Scenarios are JSON files in PolyPilot.Tests/Scenarios/ that describe end-to-end user flows. They run against a live PolyPilot instance using MauiDevFlow's CDP (Chrome DevTools Protocol) commands to interact with the Blazor WebView.
| File | Scenarios | What's Covered |
|---|---|---|
multi-agent-scenarios.json |
25 | OrchestratorReflect loop, stall detection, group lifecycle, Squad discovery, preset creation, charter injection, round-trip write-back |
mode-switch-scenarios.json |
10+ | Persistent ↔ Embedded ↔ Remote mode switching, session persistence across restarts, CLI source switching, stuck session recovery |
-
Build and launch the app:
cd PolyPilot # macOS ./relaunch.sh # Windows powershell -ExecutionPolicy Bypass -File relaunch.ps1
-
Wait for the MauiDevFlow agent to connect:
maui-devflow MAUI status # Poll until connected -
Execute scenario steps via CDP:
# Navigate maui-devflow cdp Input dispatchClickEvent "a[href='/settings']" # Read state maui-devflow cdp Runtime evaluate "document.querySelectorAll('.session-item').length" # Fill input maui-devflow cdp Input fill ".branch-input" "feature/my-branch" # Take screenshot for visual verification maui-devflow MAUI screenshot --output check.png
Each scenario is a JSON object with an id, name, description, optional invariants (what must be true), and steps:
{
"id": "reflect-loop-completes-goal-met",
"name": "OrchestratorReflect loop runs to goal completion",
"invariants": [
"ReflectionState.GoalMet == true on exit",
"ReflectionState.IsActive == false on exit"
],
"steps": [
{ "action": "createGroup", "mode": "OrchestratorReflect", "workers": 2 },
{ "action": "sendPrompt", "text": "Analyze the project structure" },
{ "action": "waitForPhase", "phase": "Complete", "timeout": 600 },
{ "action": "assertReflectionState", "field": "GoalMet", "expected": true }
]
}ScenarioReferenceTests.cs bridges the two layers — it validates that scenario JSON files are well-formed and documents which unit tests cover the same invariants as each scenario. This ensures that every CDP scenario has a fast, deterministic unit-test equivalent.

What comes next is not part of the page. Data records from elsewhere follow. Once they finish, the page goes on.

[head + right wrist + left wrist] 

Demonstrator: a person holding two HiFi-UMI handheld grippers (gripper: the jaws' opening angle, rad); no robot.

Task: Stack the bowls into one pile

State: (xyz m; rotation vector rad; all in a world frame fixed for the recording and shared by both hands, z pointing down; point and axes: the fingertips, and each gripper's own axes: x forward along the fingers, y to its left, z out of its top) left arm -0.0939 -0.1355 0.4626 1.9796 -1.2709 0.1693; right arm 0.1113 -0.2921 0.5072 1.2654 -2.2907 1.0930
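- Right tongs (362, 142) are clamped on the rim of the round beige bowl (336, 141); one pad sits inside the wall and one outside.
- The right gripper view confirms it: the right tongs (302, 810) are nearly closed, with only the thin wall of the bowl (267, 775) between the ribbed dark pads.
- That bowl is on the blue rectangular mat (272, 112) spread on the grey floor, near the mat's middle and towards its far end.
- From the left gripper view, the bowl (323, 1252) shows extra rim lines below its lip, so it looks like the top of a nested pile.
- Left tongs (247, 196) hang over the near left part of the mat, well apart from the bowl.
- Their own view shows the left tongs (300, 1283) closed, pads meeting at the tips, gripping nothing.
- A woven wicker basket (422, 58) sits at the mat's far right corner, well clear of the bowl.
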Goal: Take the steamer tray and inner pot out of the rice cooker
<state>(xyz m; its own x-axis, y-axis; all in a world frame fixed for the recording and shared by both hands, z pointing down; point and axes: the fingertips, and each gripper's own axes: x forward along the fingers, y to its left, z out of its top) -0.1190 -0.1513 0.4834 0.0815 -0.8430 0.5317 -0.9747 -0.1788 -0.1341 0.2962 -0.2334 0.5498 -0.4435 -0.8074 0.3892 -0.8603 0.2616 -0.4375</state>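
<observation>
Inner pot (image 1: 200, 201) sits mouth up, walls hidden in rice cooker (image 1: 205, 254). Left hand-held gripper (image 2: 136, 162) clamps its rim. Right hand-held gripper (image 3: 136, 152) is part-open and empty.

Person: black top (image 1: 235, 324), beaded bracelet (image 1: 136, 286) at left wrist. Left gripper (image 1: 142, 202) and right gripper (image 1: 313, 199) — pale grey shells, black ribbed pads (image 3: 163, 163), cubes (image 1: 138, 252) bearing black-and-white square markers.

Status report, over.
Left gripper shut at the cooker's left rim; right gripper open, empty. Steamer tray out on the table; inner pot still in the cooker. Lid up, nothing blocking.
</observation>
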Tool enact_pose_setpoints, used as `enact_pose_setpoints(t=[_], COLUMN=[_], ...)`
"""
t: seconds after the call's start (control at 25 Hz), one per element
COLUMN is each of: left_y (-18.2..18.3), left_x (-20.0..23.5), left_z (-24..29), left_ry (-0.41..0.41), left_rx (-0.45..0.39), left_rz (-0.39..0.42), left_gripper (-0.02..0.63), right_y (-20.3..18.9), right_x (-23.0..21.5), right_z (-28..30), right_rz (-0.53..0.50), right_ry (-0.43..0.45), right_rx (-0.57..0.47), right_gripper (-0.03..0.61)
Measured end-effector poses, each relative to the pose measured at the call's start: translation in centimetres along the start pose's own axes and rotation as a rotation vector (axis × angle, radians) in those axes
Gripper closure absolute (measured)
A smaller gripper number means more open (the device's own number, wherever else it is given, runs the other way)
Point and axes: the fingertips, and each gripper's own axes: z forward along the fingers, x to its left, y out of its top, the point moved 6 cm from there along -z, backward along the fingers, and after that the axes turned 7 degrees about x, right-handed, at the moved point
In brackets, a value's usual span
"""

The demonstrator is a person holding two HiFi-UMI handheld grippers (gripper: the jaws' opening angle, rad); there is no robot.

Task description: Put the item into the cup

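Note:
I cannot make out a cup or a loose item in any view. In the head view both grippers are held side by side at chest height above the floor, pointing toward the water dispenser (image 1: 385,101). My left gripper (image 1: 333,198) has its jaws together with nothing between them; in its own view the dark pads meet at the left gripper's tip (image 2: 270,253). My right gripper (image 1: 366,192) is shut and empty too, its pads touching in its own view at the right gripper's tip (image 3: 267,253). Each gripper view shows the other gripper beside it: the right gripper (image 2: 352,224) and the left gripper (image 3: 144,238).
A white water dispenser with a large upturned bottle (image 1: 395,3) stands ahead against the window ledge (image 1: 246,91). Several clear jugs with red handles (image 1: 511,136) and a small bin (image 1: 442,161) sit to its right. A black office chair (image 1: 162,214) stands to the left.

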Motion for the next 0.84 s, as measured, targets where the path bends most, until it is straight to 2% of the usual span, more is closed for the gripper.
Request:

For example, the scenario "mode-switch-persistent-to-embedded-and-back" is cross-referenced to ModeSwitch_RapidModeSwitches_NoCorruption in the unit test suite.
- Create
YourFeatureTests.csinPolyPilot.Tests/ - If testing a new source file, add a
<Compile Include>toPolyPilot.Tests.csproj - Use
[Fact]for single cases,[Theory]with[InlineData]for parameterized - If your test uses
SetBaseDirForTesting(), add[Collection("BaseDir")]
- Add a scenario object to the appropriate JSON file in
Scenarios/ - Add a cross-reference test in
ScenarioReferenceTests.cs - Write a matching deterministic unit test that covers the same invariant
For the multi-agent orchestration architecture, invariants, and detailed test matrix, see docs/multi-agent-orchestration.md.